Louise Hide (2022) provides an overview of the asylum inquiries in her book chapter. This historical perspective is relevant for current problems with services. As I said in my eletter, open-door policies in traditional psychiatric hospitals led to England reducing its number of inpatients from 1954 before other European countries. The 1959 MHA made informal admission rather than detention the usual method of admission. By 1963, 80% of English psychiatric patients were in open wards. The advantages were striking: tension reduced, violence declined, ‘escapes’ were no longer a problem and staff were able to give their attention more to therapy rather than custody. This therapeutic trend was reinforced by improving patients’ rights in the 1983 MHA. Many old long-stay patients grew old and died in hospital, and the number of new long-stay patients to replace them became much less. With the reduction in hospital bed space, there was a reduction in the average length of stay, although actual numbers of acute admissions increased, including so-called ‘revolving door’ patients. The traditional asylums went into decline and became increasingly irrelevant to the bulk of mental health problems.
There was resistance to the rundown of the psychiatric hospital, not least because it was seen as a challenge to the authority of psychiatrists. Attitudes to community care were polarised and only ended after the traditional hospitals were eventually closed. Fears about public safety due to homicide by psychiatric patients led to the new Labour government’s controversial conclusion that community care had failed. Even if this was true, which I do not think was the case, community care has clearly not developed sufficiently to prevent continuing abuse in hospital.

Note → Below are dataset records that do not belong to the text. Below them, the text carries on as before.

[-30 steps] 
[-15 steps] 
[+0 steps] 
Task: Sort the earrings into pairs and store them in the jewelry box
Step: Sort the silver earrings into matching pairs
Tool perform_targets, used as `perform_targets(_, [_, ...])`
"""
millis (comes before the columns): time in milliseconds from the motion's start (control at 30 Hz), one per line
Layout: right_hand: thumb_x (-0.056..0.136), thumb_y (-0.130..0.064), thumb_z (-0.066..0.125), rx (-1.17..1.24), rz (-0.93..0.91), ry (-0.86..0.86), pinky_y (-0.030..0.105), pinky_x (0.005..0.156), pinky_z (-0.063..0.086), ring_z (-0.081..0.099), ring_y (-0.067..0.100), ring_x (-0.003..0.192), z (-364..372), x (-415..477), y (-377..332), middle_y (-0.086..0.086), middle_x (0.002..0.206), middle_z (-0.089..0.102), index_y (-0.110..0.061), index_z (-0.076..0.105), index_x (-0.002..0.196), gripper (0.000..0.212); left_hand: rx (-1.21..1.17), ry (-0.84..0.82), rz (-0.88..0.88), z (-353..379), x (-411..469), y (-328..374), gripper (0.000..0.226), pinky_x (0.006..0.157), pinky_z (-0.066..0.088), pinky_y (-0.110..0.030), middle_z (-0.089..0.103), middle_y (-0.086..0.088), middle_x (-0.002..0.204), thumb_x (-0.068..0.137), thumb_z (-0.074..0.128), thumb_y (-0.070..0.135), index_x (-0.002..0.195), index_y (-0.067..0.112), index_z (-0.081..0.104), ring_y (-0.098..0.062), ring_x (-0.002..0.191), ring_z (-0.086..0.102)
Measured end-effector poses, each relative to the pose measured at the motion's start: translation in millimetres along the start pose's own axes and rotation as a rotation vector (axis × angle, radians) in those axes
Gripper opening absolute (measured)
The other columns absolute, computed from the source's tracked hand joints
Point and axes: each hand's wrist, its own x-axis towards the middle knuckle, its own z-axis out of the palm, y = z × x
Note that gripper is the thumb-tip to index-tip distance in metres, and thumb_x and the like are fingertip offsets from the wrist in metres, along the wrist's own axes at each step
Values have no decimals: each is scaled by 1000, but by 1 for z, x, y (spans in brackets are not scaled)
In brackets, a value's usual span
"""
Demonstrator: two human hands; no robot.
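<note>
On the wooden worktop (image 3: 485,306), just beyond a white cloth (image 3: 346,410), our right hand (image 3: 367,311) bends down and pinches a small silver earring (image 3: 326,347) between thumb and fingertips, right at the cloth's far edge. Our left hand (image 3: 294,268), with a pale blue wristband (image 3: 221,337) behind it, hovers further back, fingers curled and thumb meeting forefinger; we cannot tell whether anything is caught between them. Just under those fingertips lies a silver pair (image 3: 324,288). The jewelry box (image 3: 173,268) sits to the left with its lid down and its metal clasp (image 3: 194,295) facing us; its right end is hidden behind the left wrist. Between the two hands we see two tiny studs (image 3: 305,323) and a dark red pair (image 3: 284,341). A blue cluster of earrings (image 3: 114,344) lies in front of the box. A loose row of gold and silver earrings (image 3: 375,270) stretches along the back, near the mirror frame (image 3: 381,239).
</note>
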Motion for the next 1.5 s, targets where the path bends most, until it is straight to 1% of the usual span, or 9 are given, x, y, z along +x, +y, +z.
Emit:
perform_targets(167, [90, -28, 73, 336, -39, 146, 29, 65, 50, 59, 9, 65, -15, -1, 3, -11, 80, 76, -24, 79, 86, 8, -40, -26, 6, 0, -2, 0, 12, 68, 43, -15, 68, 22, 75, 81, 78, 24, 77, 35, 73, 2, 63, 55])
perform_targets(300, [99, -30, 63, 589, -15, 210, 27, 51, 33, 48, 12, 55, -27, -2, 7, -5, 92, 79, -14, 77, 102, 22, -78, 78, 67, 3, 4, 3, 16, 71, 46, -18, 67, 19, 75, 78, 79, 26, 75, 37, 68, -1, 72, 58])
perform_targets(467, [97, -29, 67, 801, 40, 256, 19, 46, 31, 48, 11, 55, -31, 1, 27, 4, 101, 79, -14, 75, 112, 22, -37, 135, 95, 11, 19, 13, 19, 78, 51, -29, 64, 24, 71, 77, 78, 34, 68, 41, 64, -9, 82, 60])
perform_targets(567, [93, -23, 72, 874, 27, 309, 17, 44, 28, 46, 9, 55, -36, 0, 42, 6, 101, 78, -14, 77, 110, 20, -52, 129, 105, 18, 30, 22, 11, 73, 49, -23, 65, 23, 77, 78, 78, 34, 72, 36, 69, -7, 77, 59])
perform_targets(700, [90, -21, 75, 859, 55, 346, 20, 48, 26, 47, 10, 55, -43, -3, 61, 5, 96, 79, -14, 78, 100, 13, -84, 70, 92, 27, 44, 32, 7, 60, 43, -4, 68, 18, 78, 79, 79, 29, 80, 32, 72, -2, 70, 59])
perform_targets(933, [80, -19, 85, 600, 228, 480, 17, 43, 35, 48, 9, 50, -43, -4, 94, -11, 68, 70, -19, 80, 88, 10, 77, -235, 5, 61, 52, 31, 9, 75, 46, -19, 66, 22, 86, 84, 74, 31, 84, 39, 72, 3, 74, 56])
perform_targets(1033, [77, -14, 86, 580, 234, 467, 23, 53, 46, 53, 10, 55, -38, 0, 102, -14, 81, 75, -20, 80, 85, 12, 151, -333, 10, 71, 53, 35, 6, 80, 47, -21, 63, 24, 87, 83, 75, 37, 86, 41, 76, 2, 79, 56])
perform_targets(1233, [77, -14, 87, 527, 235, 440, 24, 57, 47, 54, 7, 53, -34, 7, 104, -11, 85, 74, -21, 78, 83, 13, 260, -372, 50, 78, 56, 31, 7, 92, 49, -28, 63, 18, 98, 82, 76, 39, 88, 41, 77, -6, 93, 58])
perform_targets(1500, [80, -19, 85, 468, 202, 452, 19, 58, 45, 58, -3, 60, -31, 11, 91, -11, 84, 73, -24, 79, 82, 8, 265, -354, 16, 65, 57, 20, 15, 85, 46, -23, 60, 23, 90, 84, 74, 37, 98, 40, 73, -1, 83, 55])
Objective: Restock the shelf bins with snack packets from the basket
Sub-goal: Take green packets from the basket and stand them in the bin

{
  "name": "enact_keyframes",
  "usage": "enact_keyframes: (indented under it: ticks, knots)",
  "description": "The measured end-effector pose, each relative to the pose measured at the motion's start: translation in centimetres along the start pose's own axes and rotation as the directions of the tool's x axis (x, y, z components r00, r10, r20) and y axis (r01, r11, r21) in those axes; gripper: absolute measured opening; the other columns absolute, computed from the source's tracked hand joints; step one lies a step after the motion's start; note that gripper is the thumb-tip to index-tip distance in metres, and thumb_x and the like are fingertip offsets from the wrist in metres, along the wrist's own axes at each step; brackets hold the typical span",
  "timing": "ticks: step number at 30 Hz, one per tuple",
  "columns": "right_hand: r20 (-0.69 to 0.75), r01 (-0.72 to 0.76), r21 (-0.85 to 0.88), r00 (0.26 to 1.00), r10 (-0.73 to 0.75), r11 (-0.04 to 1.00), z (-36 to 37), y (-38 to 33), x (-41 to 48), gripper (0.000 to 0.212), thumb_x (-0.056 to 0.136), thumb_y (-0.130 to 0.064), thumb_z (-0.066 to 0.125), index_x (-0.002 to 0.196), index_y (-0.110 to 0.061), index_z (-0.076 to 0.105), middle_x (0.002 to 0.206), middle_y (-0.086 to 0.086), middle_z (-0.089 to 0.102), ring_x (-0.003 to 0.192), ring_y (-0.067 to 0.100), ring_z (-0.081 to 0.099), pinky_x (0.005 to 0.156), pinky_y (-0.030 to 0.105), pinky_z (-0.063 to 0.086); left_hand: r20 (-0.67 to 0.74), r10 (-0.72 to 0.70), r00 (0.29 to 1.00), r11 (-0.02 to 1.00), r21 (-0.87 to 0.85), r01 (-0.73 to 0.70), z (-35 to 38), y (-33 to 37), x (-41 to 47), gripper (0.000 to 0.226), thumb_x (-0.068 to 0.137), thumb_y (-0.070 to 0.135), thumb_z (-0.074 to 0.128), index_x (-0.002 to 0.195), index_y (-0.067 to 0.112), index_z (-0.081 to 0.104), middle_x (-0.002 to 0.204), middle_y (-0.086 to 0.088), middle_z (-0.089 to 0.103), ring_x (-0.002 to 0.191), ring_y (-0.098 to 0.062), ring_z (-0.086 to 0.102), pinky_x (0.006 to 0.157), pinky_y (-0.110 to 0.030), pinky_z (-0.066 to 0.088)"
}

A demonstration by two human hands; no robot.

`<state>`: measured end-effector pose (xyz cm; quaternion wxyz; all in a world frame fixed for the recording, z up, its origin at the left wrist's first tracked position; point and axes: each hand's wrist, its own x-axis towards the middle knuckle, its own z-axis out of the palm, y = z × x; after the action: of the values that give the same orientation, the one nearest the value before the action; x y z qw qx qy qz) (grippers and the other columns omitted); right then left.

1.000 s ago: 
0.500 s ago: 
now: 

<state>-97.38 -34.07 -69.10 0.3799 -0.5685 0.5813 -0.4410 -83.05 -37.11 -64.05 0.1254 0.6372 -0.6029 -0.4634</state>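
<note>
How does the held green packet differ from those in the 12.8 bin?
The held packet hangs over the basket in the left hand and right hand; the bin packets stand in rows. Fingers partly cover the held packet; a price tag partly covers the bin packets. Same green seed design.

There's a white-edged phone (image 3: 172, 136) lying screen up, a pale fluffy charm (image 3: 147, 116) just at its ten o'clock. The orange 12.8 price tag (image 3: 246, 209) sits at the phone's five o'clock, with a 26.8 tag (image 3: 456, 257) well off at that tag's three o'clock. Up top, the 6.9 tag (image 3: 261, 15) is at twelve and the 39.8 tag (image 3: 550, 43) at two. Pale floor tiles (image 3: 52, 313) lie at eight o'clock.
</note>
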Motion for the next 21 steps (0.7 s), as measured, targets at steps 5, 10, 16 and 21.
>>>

The harm caused by inappropriate detention in psychiatric hospital must be acknowledged. Services again need to focus on the development of community care, not that inpatient care may not be needed at times, which, whenever possible, should be truly informal rather than formal under detention. The current draft Mental Health bill being considered by a parliamentary scrutiny committee does not go far enough (see eg. previous post).
What made progress with the asylum inquiries was the Whittingham hospital inquiry, which saw the problems as institutional rather than only blaming individuals. I think Edenfield needs a similar independent inquiry. It's no good relying on the CQC and NHSE, from which there is a need for independence. Psychiatric services need to become more open and therapeutic. We need government to produce a new mental health strategy (which is currently going through a refresh - see webpage) that makes services more integrated and less dysfunctional.